Source data Block Start
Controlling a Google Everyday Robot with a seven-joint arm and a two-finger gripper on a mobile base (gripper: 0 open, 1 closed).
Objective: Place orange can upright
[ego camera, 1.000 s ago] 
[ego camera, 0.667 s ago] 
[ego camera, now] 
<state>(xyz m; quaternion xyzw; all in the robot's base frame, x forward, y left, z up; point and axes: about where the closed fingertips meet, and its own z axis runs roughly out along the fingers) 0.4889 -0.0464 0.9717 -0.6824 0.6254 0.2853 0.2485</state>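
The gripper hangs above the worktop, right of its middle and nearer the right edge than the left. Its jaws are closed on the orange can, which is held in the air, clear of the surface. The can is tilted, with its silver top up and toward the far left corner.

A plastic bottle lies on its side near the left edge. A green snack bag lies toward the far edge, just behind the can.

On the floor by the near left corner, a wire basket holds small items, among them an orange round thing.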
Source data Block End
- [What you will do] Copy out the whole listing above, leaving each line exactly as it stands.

- [Output below]
Controlling a Google Everyday Robot with a seven-joint arm and a two-finger gripper on a mobile base (gripper: 0 open, 1 closed).
Objective: Place orange can upright
[ego camera, 1.000 s ago] 
[ego camera, 0.667 s ago] 
[ego camera, now] 
<state>(xyz m; quaternion xyzw; all in the robot's base frame, x forward, y left, z up; point and axes: about where the closed fingertips meet, and its own z axis runs roughly out along the fingers) 0.4889 -0.0464 0.9717 -0.6824 0.6254 0.2853 0.2485</state>
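The gripper hangs above the worktop, right of its middle and nearer the right edge than the left. Its jaws are closed on the orange can, which is held in the air, clear of the surface. The can is tilted, with its silver top up and toward the far left corner.

A plastic bottle lies on its side near the left edge. A green snack bag lies toward the far edge, just behind the can.

On the floor by the near left corner, a wire basket holds small items, among them an orange round thing.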

Work on this exercise is done.